Exercise details: Please find every line of the listing below where "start" occurs and copy it.

Provided material:
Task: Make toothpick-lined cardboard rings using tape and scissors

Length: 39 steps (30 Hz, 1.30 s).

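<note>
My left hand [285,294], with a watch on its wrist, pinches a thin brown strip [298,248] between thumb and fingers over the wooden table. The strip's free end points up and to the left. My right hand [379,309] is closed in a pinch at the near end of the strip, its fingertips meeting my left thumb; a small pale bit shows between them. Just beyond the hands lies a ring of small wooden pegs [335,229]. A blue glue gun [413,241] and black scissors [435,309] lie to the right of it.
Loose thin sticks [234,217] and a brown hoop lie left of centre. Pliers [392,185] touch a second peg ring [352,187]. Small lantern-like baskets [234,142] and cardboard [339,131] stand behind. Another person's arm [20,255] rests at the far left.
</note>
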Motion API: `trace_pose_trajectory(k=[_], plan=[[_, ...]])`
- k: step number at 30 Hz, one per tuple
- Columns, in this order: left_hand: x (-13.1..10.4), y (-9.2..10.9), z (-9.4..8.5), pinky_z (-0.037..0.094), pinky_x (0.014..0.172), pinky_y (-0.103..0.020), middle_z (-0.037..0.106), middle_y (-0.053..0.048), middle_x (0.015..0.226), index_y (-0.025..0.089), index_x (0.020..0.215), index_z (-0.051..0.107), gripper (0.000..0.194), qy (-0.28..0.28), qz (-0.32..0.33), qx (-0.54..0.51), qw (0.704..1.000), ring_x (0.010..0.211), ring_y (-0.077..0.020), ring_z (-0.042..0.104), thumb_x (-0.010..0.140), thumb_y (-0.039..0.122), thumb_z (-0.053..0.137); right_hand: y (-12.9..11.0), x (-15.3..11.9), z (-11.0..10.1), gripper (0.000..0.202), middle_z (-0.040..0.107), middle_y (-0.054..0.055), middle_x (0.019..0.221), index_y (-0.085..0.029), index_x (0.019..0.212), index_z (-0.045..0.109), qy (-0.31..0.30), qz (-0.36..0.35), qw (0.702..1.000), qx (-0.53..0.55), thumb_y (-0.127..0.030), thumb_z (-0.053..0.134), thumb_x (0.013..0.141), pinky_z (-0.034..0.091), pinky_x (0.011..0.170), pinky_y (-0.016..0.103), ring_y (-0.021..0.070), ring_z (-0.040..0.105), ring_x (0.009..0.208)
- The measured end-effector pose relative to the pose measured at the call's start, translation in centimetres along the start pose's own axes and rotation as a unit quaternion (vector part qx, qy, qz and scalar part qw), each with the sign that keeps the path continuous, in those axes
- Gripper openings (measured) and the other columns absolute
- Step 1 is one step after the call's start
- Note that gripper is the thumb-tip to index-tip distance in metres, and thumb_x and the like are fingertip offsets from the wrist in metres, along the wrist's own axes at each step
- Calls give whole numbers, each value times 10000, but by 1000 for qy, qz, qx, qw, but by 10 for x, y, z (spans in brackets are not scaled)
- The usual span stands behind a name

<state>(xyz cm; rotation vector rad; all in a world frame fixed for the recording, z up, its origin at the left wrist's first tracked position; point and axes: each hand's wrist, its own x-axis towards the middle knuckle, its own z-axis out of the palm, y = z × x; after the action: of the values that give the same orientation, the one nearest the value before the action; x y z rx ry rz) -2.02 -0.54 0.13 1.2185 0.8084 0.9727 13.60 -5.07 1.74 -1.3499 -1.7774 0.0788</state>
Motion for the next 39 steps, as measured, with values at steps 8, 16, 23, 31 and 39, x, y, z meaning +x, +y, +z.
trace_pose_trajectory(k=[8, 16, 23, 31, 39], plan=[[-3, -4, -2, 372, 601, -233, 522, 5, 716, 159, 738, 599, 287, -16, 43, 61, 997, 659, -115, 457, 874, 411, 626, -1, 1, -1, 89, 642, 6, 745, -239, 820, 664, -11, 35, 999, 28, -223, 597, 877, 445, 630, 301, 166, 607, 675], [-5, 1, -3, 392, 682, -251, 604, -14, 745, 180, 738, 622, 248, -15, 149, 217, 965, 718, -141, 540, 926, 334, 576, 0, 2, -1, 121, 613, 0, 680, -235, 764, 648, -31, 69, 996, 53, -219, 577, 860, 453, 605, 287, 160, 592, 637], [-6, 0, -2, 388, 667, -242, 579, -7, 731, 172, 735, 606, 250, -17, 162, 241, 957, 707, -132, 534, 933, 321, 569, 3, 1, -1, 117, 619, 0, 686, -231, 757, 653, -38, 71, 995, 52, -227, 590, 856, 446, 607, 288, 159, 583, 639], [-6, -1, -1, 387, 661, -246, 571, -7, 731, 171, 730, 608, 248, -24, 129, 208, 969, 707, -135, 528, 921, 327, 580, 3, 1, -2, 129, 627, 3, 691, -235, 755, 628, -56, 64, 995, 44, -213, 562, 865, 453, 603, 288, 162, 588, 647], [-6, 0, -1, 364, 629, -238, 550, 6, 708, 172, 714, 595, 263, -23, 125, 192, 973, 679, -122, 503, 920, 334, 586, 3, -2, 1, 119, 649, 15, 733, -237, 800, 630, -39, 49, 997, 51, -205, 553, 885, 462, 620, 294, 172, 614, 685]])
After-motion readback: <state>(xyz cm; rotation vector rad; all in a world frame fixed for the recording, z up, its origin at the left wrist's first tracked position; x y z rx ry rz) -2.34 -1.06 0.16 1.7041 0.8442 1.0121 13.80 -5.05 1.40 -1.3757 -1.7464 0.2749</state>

Output for this task:
- The measured end-effector pose relative to the pose measured at the call's start, translation in centimetres along the start pose's own axes and rotation as a unit quaternion (vector part qx, qy, qz and scalar part qw), each with the sign that keeps the path continuous, in those axes
- Step 1 is one step after the call's start

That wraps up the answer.